In 42 games for the Athletics in 2002, Giambi batted .274 with eight home runs and 17 RBIs before the Athletics traded him to the Philadelphia Phillies for John Mabry on May 22. Giambi finished the 2002 season with 20 home runs between the Athletics and Phillies. After the 2002 season, the Phillies traded Giambi to the Boston Red Sox for Josh Hancock. He last played in the majors in 2003 for the Red Sox.

After being released by the Red Sox, Giambi signed minor league deals with the Los Angeles Dodgers in 2004 and the Chicago White Sox in 2005. In his MLB career, Giambi batted .263 with 52 home runs and 209 RBIs.

== Steroids ==
On March 13, 2005, The Kansas City Star reported that Giambi had admitted to having used anabolic steroids. His brother Jason has also admitted to using steroids according to grand jury testimony that was leaked to the press.

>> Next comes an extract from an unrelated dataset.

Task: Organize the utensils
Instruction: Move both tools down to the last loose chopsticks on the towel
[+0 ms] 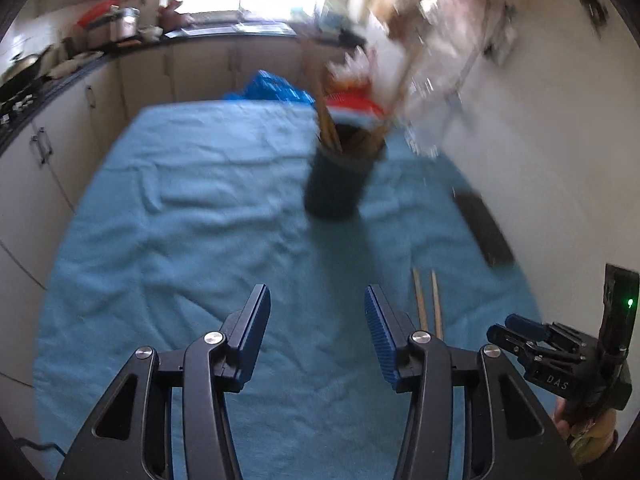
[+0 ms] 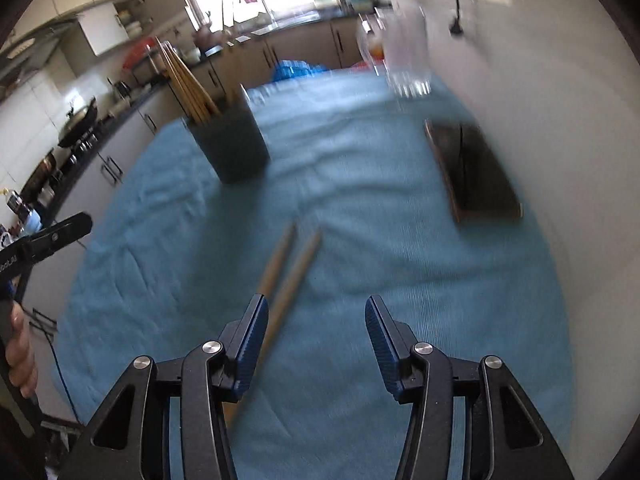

On December 13, 2007, Giambi was named in the Mitchell Report on steroid usage in baseball as being among the athletes to whom BALCO founder Victor Conte claimed to have sold anabolic steroids; the report said BALCO VP Jim Valente had indicated that urine samples submitted to BALCO by both Jeremy and Jason had tested positive for the steroid drugs.

==Personal life and death==

Giambi was mentioned in Michael Lewis's book Moneyball, and he became a character in the film that starred Brad Pitt, with Giambi portrayed by Nick Porrazzo.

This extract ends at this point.